What to do ▸
The listing that follows should be duplicated character for character.
++++ Given data
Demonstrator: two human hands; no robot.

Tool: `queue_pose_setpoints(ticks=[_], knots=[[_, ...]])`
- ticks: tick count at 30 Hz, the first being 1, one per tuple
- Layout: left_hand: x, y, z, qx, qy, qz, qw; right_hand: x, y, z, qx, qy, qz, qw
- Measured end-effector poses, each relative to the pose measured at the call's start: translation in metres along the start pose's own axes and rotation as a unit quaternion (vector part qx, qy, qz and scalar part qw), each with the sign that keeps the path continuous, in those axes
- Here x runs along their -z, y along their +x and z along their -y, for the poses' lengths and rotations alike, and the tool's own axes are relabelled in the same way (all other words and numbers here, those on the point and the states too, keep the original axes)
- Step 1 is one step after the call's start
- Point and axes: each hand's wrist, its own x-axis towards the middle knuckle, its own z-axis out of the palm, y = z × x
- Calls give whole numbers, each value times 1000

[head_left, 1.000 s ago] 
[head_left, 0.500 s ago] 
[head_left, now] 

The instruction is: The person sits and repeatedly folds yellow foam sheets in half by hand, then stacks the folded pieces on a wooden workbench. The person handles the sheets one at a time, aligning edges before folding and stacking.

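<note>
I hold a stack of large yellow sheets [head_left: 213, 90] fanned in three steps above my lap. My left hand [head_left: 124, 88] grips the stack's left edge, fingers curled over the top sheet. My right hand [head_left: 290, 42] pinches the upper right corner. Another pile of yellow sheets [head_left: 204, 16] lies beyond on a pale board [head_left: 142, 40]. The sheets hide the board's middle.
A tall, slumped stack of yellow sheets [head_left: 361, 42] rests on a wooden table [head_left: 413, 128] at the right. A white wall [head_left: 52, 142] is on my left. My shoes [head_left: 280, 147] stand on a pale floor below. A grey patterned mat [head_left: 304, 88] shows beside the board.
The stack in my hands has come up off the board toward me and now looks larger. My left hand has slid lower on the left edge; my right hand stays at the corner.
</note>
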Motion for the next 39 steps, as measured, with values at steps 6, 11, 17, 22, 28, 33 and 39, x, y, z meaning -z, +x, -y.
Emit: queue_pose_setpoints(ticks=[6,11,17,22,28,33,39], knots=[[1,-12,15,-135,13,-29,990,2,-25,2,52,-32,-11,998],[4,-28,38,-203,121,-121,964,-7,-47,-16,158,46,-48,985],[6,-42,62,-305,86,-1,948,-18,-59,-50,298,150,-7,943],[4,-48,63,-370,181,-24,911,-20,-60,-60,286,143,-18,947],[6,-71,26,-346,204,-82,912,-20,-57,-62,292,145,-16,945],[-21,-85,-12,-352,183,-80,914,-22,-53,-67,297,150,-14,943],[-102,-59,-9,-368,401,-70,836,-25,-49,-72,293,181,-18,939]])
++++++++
Task solution ▸
Demonstrator: two human hands; no robot.

Tool: `queue_pose_setpoints(ticks=[_], knots=[[_, ...]])`
- ticks: tick count at 30 Hz, the first being 1, one per tuple
- Layout: left_hand: x, y, z, qx, qy, qz, qw; right_hand: x, y, z, qx, qy, qz, qw
- Measured end-effector poses, each relative to the pose measured at the call's start: translation in metres along the start pose's own axes and rotation as a unit quaternion (vector part qx, qy, qz and scalar part qw), each with the sign that keeps the path continuous, in those axes
- Here x runs along their -z, y along their +x and z along their -y, for the poses' lengths and rotations alike, and the tool's own axes are relabelled in the same way (all other words and numbers here, those on the point and the states too, keep the original axes)
- Step 1 is one step after the call's start
- Point and axes: each hand's wrist, its own x-axis towards the middle knuckle, its own z-axis out of the palm, y = z × x
- Calls give whole numbers, each value times 1000

[head_left, 1.000 s ago] 
[head_left, 0.500 s ago] 
[head_left, now] 

The instruction is: The person sits and repeatedly folds yellow foam sheets in half by hand, then stacks the folded pieces on a wooden workbench. The person handles the sheets one at a time, aligning edges before folding and stacking.

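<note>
I hold a stack of large yellow sheets [head_left: 213, 90] fanned in three steps above my lap. My left hand [head_left: 124, 88] grips the stack's left edge, fingers curled over the top sheet. My right hand [head_left: 290, 42] pinches the upper right corner. Another pile of yellow sheets [head_left: 204, 16] lies beyond on a pale board [head_left: 142, 40]. The sheets hide the board's middle.
A tall, slumped stack of yellow sheets [head_left: 361, 42] rests on a wooden table [head_left: 413, 128] at the right. A white wall [head_left: 52, 142] is on my left. My shoes [head_left: 280, 147] stand on a pale floor below. A grey patterned mat [head_left: 304, 88] shows beside the board.
The stack in my hands has come up off the board toward me and now looks larger. My left hand has slid lower on the left edge; my right hand stays at the corner.
</note>
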Motion for the next 39 steps, as measured, with values at steps 6, 11, 17, 22, 28, 33 and 39, x, y, z meaning -z, +x, -y.
Emit: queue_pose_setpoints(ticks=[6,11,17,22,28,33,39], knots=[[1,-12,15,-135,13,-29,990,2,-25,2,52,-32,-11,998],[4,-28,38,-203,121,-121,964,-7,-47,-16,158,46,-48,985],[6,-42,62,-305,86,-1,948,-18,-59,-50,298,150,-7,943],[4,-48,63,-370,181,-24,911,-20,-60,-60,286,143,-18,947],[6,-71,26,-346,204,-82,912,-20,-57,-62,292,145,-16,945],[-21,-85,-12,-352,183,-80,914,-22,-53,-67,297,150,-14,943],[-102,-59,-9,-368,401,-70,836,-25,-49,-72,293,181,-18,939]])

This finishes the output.